Aux Pays du Soudan by Denis de Rivoyre

Aux Pays du Soudan by Denis de Rivoyre

Auteur:Denis de Rivoyre [Denis de Rivoyre]
La langue: fra
Format: epub
Tags: Géographie, tourisme
Éditeur: Ligaran
Publié: 2014-09-03T16:00:00+00:00


Chapitre VII

Mender et Medina. – Les funérailles d’un choum. – Mes aventures dans le Debrè-Salè. – Mon départ de Keren. – Abba-Emnatou. – Le prix du sang.

LES FUNÉRAILLES D’UN CHOUM.

Trois quarts d’heure après, il n’y paraissait plus. À la place de cette trombe mugissante, à peine un mince filet d’eau gazouillant sur les cailloux ; et au matin, plus rien ; tout au plus des traces d’humidité. L’atmosphère était demeurée aussi étouffante ; et nous rôtissions en suivant péniblement le sentier qui serpentait au fond de ces gorges. En certains endroits, les parois verticales de la roche et les excavations creusées par les eaux le resserraient à tel point que le sabot de nos mules foulait à peine l’espace nécessaire pour se poser avec sécurité. Ce fut précisément à l’un de ces étranglements que nous nous trouvâmes tout à coup en face d’un groupe d’hommes qui venaient en sens contraire, et dont l’aspect semblait étrange. Au lieu de la lance et des armes traditionnelles dont tout Abyssin en voyage, riche ou pauvre, marchand ou soldat, n’aurait garde de se séparer, la plupart de ceux-là ne portaient à la main qu’un bâton, et sur le dos, que des instruments de musique : violes à long manche, tambourins rustiques, mandolines grossières, tels étaient les éléments de cet orchestre inopiné. Gœrguis connaissait celui qui paraissait être le chef. – Qui ne connaissait-il pas ? – Il s’avança vers lui, et, après l’échange de quelques mots, la bande escalada de son mieux les aspérités du roc sur notre flanc, et s’y tint en suspens, pour nous laisser le passage libre.

– Quels sont ces gens-là ? lui demandai-je, quand nous eûmes défilé.

– C’est une compagnie de chanteurs qui vont assister aux funérailles de Hakin.

– Et cet Hakin, qui était-ce ?

– Le choum du pays où nous sommes en ce moment, et l’un des plus importants parmi les notables des Bogos. Presque toutes les hautes terres relevaient de son autorité. Je ne suis point surpris. Il est mort de sa fille.

– Il est mort de sa fille ! que veux-tu dire par là ?

– C’est une histoire tragique, et qui ne date que d’hier. Hakin avait un fils, et une fille appelée Medina. Il y a deux ans, le premier périt dans un engagement avec les Barias.
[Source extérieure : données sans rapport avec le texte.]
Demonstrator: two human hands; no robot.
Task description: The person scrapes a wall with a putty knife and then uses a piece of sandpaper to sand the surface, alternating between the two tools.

Medina était fiancée depuis longtemps à un jeune chef des Bogos de la plaine, et lorsqu’il se fut écoulé un temps suffisamment long après la mort de son frère, elle l’épousa. Il se nommait Mender. Tous les deux s’aimaient avec passion, et, loin de diminuer leur amour, comme il arrive trop fréquemment, le mariage ne fit que le stimuler davantage.

– Ah ! si je venais à te perdre, disait parfois en soupirant Mender à sa femme, je me couvrirais de cendres pour le reste de mes jours, et jamais une autre ne partagerait ma couche.

– Moi, répliquait Medina, si tu mourais, je ne te survivrais pas.

Ces propos-là, ils ne s’en cachaient point. À diverses reprises, on les avait entendus se les répéter l’un à l’autre.